From 8d50b53d66a8a6ae41bafbdcabe401467803f33a Mon Sep 17 00:00:00 2001
From: "David S. Miller" <davem@davemloft.net>
Date: Wed, 30 Jul 2008 02:37:46 -0700
Subject: pkt_sched: Fix OOPS on ingress qdisc add.

Bug report from Steven Jan Springl:

	Issuing the following command causes a kernel oops:
		tc qdisc add dev eth0 handle ffff: ingress

The problem mostly stems from all of the special case handling of
ingress qdiscs.

So, to fix this, do the grafting operation the same way we do for TX
qdiscs.  Which means that dev_activate() and dev_deactivate() now do
the "qdisc_sleeping <--> qdisc" transitions on dev->rx_queue too.

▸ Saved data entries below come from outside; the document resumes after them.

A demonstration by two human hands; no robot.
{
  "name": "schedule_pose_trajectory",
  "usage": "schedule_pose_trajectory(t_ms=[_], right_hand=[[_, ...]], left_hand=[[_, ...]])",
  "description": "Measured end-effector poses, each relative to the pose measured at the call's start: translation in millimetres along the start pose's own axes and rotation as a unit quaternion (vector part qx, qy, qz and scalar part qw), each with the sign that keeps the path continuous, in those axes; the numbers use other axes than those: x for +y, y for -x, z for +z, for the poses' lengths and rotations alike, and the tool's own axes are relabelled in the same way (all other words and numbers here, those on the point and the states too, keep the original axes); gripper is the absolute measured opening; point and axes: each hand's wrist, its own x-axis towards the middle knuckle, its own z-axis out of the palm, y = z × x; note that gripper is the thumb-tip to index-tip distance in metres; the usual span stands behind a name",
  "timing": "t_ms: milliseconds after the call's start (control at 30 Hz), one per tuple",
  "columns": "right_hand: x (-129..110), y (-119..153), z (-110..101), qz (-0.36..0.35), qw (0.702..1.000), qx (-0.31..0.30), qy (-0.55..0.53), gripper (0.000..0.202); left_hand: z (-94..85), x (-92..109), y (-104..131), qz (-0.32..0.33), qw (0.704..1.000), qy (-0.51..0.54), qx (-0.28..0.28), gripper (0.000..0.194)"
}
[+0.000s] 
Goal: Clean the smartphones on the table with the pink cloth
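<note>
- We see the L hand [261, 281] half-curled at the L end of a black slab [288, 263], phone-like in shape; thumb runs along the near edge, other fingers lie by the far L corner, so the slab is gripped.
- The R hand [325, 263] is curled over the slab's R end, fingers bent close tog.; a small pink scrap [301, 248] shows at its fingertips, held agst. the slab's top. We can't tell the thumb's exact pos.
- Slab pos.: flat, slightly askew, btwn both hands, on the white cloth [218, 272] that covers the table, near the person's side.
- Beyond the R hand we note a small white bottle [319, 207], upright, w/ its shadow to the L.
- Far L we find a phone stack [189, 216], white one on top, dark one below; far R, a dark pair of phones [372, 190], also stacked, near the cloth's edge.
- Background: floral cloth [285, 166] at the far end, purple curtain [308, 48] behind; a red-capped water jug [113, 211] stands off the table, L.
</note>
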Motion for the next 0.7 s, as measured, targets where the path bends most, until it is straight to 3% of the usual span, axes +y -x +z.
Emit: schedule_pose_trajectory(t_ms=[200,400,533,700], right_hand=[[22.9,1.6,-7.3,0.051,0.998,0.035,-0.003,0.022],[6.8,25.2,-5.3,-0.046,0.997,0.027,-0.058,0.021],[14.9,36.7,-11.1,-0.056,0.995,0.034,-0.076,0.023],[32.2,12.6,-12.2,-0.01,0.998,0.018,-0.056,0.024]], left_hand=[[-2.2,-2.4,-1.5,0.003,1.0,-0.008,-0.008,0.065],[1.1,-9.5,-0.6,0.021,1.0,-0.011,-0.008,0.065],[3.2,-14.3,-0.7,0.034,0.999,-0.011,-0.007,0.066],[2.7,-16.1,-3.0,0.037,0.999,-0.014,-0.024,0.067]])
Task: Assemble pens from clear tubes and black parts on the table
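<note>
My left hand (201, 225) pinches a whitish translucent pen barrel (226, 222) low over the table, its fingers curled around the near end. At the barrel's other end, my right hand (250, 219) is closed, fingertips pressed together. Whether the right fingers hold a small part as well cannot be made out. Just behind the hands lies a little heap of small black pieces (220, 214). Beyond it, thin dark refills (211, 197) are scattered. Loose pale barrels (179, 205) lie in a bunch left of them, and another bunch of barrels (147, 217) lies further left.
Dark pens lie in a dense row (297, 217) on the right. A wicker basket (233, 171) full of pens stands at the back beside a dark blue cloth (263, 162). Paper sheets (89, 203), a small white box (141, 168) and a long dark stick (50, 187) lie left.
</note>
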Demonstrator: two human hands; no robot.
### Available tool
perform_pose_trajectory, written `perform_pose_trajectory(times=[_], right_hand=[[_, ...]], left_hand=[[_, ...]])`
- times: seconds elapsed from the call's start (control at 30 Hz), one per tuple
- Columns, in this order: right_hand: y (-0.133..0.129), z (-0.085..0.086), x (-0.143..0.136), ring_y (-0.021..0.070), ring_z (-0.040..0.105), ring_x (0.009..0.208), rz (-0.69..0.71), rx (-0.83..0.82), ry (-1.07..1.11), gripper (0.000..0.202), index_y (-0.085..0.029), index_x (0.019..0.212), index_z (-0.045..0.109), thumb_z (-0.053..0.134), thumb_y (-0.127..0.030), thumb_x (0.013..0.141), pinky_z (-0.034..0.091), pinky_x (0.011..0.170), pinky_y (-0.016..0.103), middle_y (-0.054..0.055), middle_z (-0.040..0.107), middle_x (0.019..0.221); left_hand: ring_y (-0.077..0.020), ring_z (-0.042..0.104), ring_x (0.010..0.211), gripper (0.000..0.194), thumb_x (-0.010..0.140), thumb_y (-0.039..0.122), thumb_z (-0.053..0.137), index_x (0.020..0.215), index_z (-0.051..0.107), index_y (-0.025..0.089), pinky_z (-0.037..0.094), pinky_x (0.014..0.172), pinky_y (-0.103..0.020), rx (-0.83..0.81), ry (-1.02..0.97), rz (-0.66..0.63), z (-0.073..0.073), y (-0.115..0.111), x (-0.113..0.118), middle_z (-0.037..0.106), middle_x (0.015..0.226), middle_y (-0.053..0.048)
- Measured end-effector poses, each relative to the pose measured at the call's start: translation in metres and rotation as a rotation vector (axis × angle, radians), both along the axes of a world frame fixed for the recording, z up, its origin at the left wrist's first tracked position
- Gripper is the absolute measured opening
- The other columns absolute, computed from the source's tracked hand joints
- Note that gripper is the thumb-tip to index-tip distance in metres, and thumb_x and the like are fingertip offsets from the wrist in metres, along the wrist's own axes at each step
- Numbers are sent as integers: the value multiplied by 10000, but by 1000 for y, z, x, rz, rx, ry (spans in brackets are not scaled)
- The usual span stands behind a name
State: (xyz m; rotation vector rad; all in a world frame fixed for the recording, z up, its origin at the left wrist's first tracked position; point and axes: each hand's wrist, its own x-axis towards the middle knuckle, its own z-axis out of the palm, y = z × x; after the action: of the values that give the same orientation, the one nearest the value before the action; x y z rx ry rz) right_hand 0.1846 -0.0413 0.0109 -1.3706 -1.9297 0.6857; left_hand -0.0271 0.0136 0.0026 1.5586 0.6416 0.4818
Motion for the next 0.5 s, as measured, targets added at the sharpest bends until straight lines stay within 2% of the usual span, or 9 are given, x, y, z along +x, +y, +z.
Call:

Future simplifications are possible now, mainly because it is
impossible for dev_queue->{qdisc,qdisc_sleeping} to be NULL.  There
are NULL checks all over to handle the ingress qdisc special case
that used to exist before this commit.

Signed-off-by: David S. Miller <davem@davemloft.net>
---
 net/core/dev.c | 4 ++--
 1 file changed, 2 insertions(+), 2 deletions(-)

(limited to 'net/core/dev.c')

diff --git a/net/core/dev.c b/net/core/dev.c
index 8d13a9b9f1df..63d6bcddbf46 100644
--- a/net/core/dev.c
+++ b/net/core/dev.c
@@ -2100,7 +2100,7 @@ static int ing_filter(struct sk_buff *skb)
 	rxq = &dev->rx_queue;
 
 	q = rxq->qdisc;
-	if (q) {
+	if (q != &noop_qdisc) {
 		spin_lock(qdisc_lock(q));
 		result = qdisc_enqueue_root(skb, q);
 		spin_unlock(qdisc_lock(q));
@@ -2113,7 +2113,7 @@ static inline struct sk_buff *handle_ing(struct sk_buff *skb,
 					 struct packet_type **pt_prev,
 					 int *ret, struct net_device *orig_dev)
 {
-	if (!skb->dev->rx_queue.qdisc)
+	if (skb->dev->rx_queue.qdisc == &noop_qdisc)
 		goto out;
 
 	if (*pt_prev) {
-- 
cgit 


From c3f26a269c2421f97f10cf8ed05d5099b573af4d Mon Sep 17 00:00:00 2001
From: "David S. Miller" <davem@davemloft.net>
Date: Thu, 31 Jul 2008 16:58:50 -0700
Subject: netdev: Fix lockdep warnings in multiqueue configurations.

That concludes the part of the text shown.